→ **ABOUT THIS TASK**:
Each line from the one that contains "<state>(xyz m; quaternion" to the end of the material must be set down exactly, and no line before it.

SUPPLIED DATA section start

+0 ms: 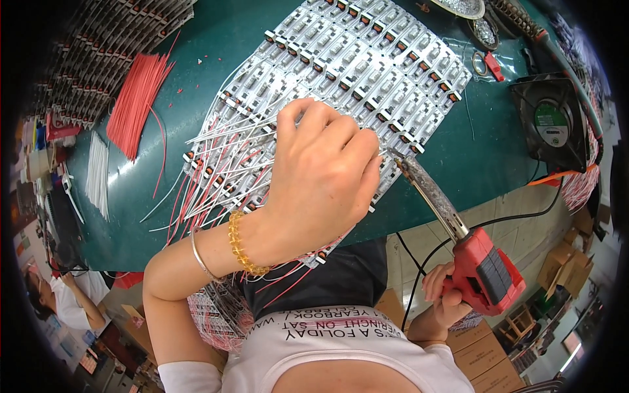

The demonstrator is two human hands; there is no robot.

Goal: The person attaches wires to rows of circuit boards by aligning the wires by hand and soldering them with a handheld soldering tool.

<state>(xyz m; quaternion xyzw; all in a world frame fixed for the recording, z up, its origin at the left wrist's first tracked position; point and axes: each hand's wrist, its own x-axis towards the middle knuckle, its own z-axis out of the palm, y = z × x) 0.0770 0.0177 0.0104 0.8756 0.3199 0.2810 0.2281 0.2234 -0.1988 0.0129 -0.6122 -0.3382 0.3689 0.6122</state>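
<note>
My left hand [327, 164] is above a sheet of small circuit boards [367, 59], fingers curled and closed, their tips hidden below the hand. Whatever they pinch is out of sight. My right hand [445, 298] grips the red handle of a soldering gun [488, 272]. Its metal barrel slants up to the left, and the tip is close to the boards, just right of my left hand's fingers. Many white and red wires [229, 157] stick out from the boards left of my left hand.
Bundles of red wires [137, 105] and white wires [97, 177] lie on the green table [187, 85]. More boards [105, 59] are stacked far left. At the right are a black fan [550, 124], scissors [491, 67] and a black cable [511, 219]. Another person [75, 298] sits at lower left.
</note>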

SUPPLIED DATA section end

→ **RESPONSE TO THIS TASK**:
<state>(xyz m; quaternion xyzw; all in a world frame fixed for the recording, z up, its origin at the left wrist's first tracked position; point and axes: each hand's wrist, its own x-axis towards the middle knuckle, its own z-axis out of the palm, y = z × x) 0.0770 0.0177 0.0104 0.8756 0.3199 0.2810 0.2281 0.2234 -0.1988 0.0129 -0.6122 -0.3382 0.3689 0.6122</state>
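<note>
My left hand [327, 164] is above a sheet of small circuit boards [367, 59], fingers curled and closed, their tips hidden below the hand. Whatever they pinch is out of sight. My right hand [445, 298] grips the red handle of a soldering gun [488, 272]. Its metal barrel slants up to the left, and the tip is close to the boards, just right of my left hand's fingers. Many white and red wires [229, 157] stick out from the boards left of my left hand.
Bundles of red wires [137, 105] and white wires [97, 177] lie on the green table [187, 85]. More boards [105, 59] are stacked far left. At the right are a black fan [550, 124], scissors [491, 67] and a black cable [511, 219]. Another person [75, 298] sits at lower left.
</note>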

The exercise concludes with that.